▶ [Work request] The answer is the set of lines that include "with", copied from the data below.

▶ [Data segment]
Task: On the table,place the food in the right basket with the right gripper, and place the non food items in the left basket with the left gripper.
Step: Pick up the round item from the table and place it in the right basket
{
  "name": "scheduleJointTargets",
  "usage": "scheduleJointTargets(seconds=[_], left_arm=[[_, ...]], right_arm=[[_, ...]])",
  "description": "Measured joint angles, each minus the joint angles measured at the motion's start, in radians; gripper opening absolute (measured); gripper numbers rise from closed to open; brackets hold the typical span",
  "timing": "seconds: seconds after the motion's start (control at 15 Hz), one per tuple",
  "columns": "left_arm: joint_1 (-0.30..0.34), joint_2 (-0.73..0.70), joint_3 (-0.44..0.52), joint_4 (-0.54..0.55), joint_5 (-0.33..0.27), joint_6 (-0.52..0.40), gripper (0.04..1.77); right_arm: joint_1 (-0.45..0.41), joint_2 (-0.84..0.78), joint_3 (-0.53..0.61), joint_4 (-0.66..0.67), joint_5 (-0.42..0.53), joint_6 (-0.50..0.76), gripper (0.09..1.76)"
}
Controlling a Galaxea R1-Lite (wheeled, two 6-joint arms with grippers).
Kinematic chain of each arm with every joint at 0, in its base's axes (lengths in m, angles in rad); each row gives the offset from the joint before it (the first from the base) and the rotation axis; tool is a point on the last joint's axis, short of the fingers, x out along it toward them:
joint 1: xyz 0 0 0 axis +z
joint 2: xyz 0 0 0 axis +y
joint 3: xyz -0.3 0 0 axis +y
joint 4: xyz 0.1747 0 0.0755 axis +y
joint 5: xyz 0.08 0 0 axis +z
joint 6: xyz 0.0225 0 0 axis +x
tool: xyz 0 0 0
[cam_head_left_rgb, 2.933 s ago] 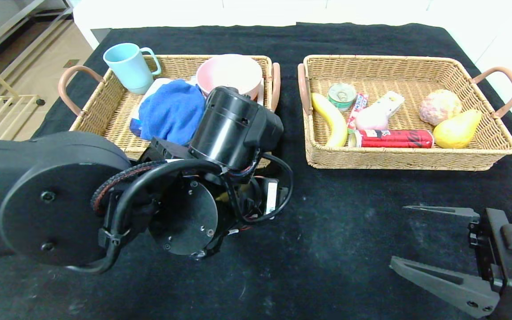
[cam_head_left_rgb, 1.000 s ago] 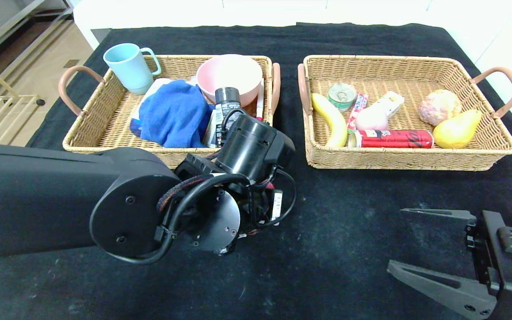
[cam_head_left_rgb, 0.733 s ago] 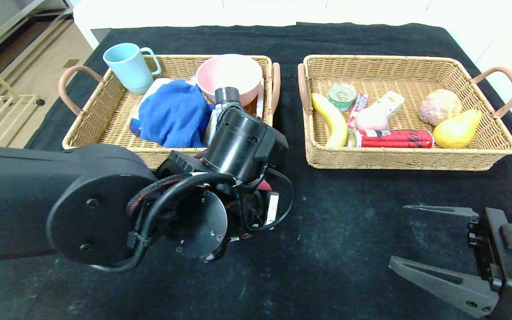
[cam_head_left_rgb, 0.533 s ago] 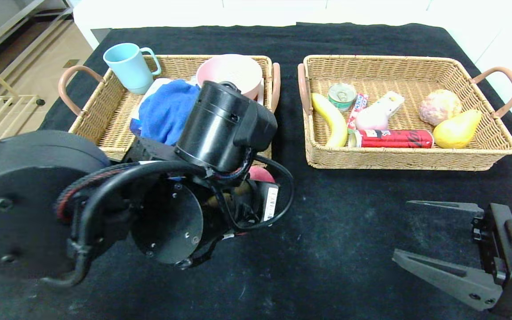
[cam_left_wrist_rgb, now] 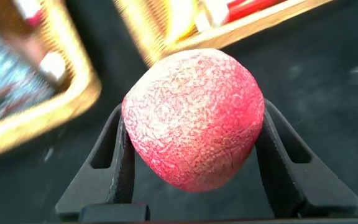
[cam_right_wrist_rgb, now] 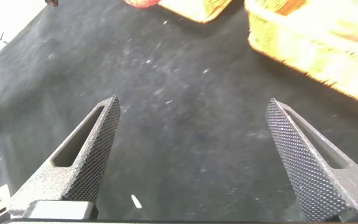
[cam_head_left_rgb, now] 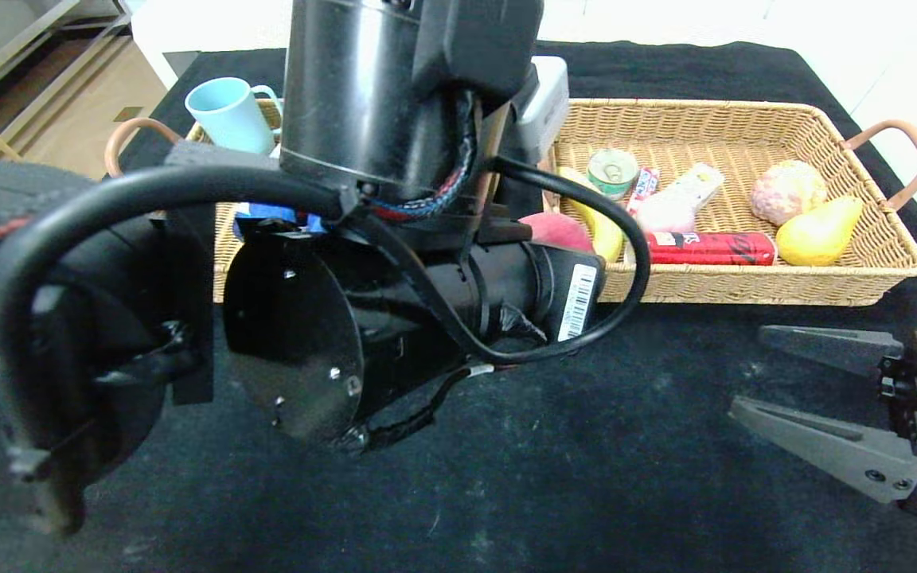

▶ [Output]
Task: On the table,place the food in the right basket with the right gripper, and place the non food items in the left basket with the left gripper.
Controlling a Galaxea R1-Lite (wheeled, two 6-joint arms with grippers).
Kinematic chain of each arm with every joint at 0, in its base's axes (lengths in m, angles in rad); each row gives the offset from the joint before it (the first from the base) and the rotation axis; tool is a point on the last joint's axis, short of the fingers, x out along it toward them:

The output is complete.